I remember in a conversation after the Fengxian Chain Women Incident, I told feminist activist Lv Pin that for the past two years, I have been feeling that things are going away. After the Iron Chain Girl, I felt that as a rational public participant, there was not much I could do. In fact, the window period for civil society building, institutional building, and peaceful promotion of political transformation has long since passed. The domestic liberal community has been crushed and ideology has declined. It is not easy for the feminist movement to continue to this day. I believe that Enlightenment-based reforms are the friendliest approach to people, but when power does everything wrong, empathizing with the suffering of ordinary people builds up an overwhelming sense of urgency that even makes me feel that my reason is no longer justified. So I kinda can't find my place. Lu Pin said that she was already mentally prepared to fail in the games. It is now to see whether the tragic individual tragedy can still awaken the people. She also said that settling our lives and maintaining our community is what we can do and the foundation of sustainable struggle.
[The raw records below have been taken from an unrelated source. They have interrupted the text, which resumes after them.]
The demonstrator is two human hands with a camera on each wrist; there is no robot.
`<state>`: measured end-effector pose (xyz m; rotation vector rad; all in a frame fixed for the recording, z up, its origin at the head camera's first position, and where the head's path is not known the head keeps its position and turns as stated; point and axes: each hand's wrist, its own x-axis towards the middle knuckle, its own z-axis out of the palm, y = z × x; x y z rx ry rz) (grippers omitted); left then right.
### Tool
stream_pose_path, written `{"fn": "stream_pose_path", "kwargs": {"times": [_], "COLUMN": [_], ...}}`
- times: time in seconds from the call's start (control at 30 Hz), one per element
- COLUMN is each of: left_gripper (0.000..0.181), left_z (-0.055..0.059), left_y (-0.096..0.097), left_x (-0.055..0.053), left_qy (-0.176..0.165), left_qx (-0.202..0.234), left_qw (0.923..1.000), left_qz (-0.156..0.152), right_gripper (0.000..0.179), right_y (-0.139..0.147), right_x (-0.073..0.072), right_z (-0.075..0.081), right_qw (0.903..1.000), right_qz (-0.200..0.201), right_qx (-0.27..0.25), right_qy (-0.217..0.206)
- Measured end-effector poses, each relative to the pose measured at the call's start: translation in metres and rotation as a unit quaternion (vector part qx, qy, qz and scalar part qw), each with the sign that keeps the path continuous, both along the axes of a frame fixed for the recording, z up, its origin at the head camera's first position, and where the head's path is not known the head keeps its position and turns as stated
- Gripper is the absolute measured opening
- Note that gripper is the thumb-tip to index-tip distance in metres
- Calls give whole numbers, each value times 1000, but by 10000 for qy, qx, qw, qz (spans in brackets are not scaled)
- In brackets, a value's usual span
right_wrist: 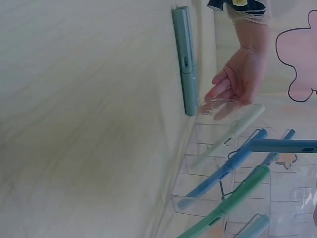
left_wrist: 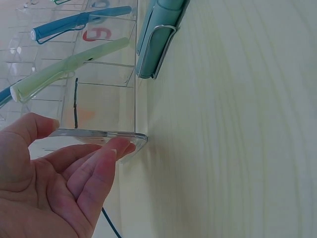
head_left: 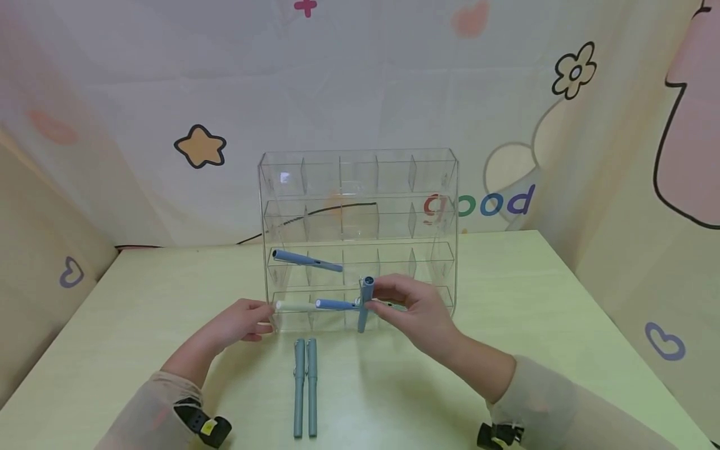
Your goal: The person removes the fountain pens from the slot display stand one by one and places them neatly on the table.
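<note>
In the head view my right hand (head_left: 419,312) pinches a grey-blue pen (head_left: 366,306) nearly upright in front of the clear acrylic organizer (head_left: 360,153). My left hand (left_wrist: 64,178) holds the organizer's side edge at the lower left, thumb on one face and fingers on the other. A blue pen (head_left: 306,259) lies slanted in the second tier from the bottom. Along the bottom tier rest a pale green pen (left_wrist: 64,69) and a brighter blue pen (head_left: 335,304). The right wrist view also shows a green pen (right_wrist: 228,203) there; in the head view my right hand mostly hides it.
Two teal pens (head_left: 299,387) lie side by side on the pale wooden table (head_left: 185,281) before the organizer, clips toward it. A patterned curtain (head_left: 360,94) hangs behind. Each wrist carries a black strap with a small camera (head_left: 214,431).
</note>
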<state>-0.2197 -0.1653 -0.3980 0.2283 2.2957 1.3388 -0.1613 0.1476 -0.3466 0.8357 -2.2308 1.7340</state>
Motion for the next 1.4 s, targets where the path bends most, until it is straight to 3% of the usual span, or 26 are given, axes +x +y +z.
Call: {"fn": "stream_pose_path", "kwargs": {"times": [0.6,0.93,1.4], "left_gripper": [50,50,51], "left_z": [3,1,-2], "left_y": [1,2,1], "left_x": [2,2,0], "left_qy": [16,14,-11], "left_qx": [-35,-46,-97], "left_qw": [10000,10000,9999], "left_qz": [-35,70,104], "right_gripper": [24,23,29], "right_y": [-4,-7,-9], "right_x": [7,1,-2], "right_z": [-15,-28,-42], "right_qw": [9933,9800,9649], "right_qz": [10,-98,-41], "right_qx": [350,433,520], "right_qy": [-1105,-1937,-2575]}}
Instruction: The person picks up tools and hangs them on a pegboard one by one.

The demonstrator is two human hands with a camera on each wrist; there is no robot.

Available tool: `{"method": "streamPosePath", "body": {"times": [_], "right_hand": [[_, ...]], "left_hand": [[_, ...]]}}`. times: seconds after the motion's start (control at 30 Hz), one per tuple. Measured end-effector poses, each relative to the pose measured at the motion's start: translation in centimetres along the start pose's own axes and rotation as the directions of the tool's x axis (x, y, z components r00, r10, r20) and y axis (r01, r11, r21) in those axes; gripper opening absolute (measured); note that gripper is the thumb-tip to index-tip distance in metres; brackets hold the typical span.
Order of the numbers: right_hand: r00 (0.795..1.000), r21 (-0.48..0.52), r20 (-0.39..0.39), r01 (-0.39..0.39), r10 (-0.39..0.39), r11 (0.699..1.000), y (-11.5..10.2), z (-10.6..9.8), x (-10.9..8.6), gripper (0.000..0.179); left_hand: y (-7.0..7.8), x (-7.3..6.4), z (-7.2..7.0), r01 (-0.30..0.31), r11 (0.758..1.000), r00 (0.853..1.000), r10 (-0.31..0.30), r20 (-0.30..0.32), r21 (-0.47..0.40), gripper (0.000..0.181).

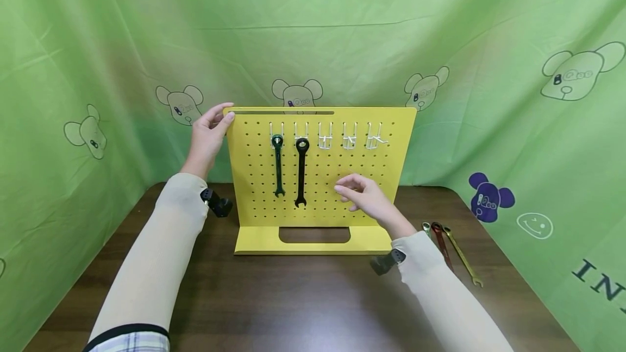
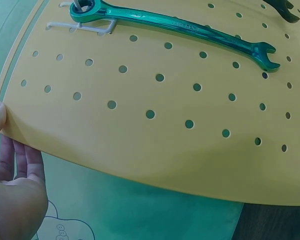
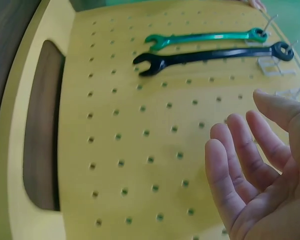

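My left hand grips the upper left corner of a yellow pegboard, thumb in front and fingers behind the edge. A green combination wrench hangs by its ring end from the leftmost white hook, open end down. Beside it a black combination wrench hangs the same way. My right hand is in front of the board's lower right part, fingers slightly bent and nothing held. In the right wrist view its palm and fingers show below the two hung wrenches.
Bare white hooks continue the row to the right; the last has a skewed prong. On the brown table, right of the board, lie a red wrench, a yellow wrench and a partly hidden wrench. A green curtain surrounds the table.
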State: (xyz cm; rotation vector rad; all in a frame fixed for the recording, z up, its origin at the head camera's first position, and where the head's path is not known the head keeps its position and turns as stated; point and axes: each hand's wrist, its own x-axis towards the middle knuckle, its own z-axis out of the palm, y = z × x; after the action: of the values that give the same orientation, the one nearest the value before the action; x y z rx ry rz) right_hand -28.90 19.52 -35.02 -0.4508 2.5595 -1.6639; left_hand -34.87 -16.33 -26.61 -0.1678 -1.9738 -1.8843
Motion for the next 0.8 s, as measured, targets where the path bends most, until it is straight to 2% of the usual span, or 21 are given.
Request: {"method": "streamPosePath", "body": {"times": [0.23,0.8], "right_hand": [[0.999,-0.079,-0.024,-0.029,0.027,0.996,2.4,-2.0,-1.5,0.04],[0.988,-0.213,-0.109,-0.134,0.113,0.968,7.6,-7.1,-6.7,0.041]], "left_hand": [[0.0,0.0,-0.1,0.006,1.0,1.0,-0.006,0.0,0.008,0.035],[-0.1,0.0,-0.1,0.014,1.0,1.0,-0.014,0.017,0.004,0.038]]}}
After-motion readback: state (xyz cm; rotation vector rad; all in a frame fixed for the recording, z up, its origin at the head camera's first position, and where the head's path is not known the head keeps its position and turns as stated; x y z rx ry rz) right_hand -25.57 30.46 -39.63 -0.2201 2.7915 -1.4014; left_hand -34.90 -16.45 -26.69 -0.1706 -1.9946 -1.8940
I think today I saw my place. We still haven't given up on the imagination of civil society, even if we can only hope for the seeds that remain overseas.


Fear, once overcome, turns into self-empowerment


My friends and I's poster-up operation lasted from dusk to night. On the way out, we found a blank bulletin board on the side of the road, and decided to put a row of slogans on it.

Maybe it was smooth before, she was more relaxed at this time. We stick to it methodically, not noticing when someone is standing behind and watching silently.

The man watched for a while, and finally couldn't help but came up to chat up, saying that he was an Iranian student and was organizing protests by Iranians recently. "We are in a similar situation to yours, and we should connect with each other," he said.

After saying goodbye to him, his friend said he was "frightened to death" when he saw someone standing behind him watching.

Later, the Iranian student invited us to participate in the weekend Iranian protest rally in the city center. I specially made several posters to juxtapose the content of the protests in China and Iran, emphasizing the transnational and interracial unity on the road of resisting totalitarianism. .

That day, my friend called her friend again, so at the assembly site, I met three other Chinese students who share common values. We marched and shouted slogans with the large Iranian troops, and at one point we reached the front of the line. During the process, many Iranians came to thank us. When the Iranian students came to the stage to speak, they specifically mentioned the incident in China and thanked the "Chinese friends" for their support.

This is the first time I have found my own "community" in Winnipeg, a city I call "exile" - young people who are politically awake and willing to participate in politics, even if there are only five , I also feel no longer alone. They all just came out of the domestic "run". After everyone checked their eyes, they became familiar with each other as if they had found an organized underground party.

What is even more gratifying is that my friend who was very scared when we went to put up posters together became very active. She not only helped me make placards with cardboard, but also took the initiative to contact and maintain communication with Iranian students, and put photos of us participating in the assembly, The poster was submitted to Citizen Daily.

Sure enough, in the practice of public participation, once this fear is overcome and overcome, it will be transformed into self-empowerment.

I thought of what friends in the community said : "Courage is acquired in practice, and trust is also grown in connection and joint action."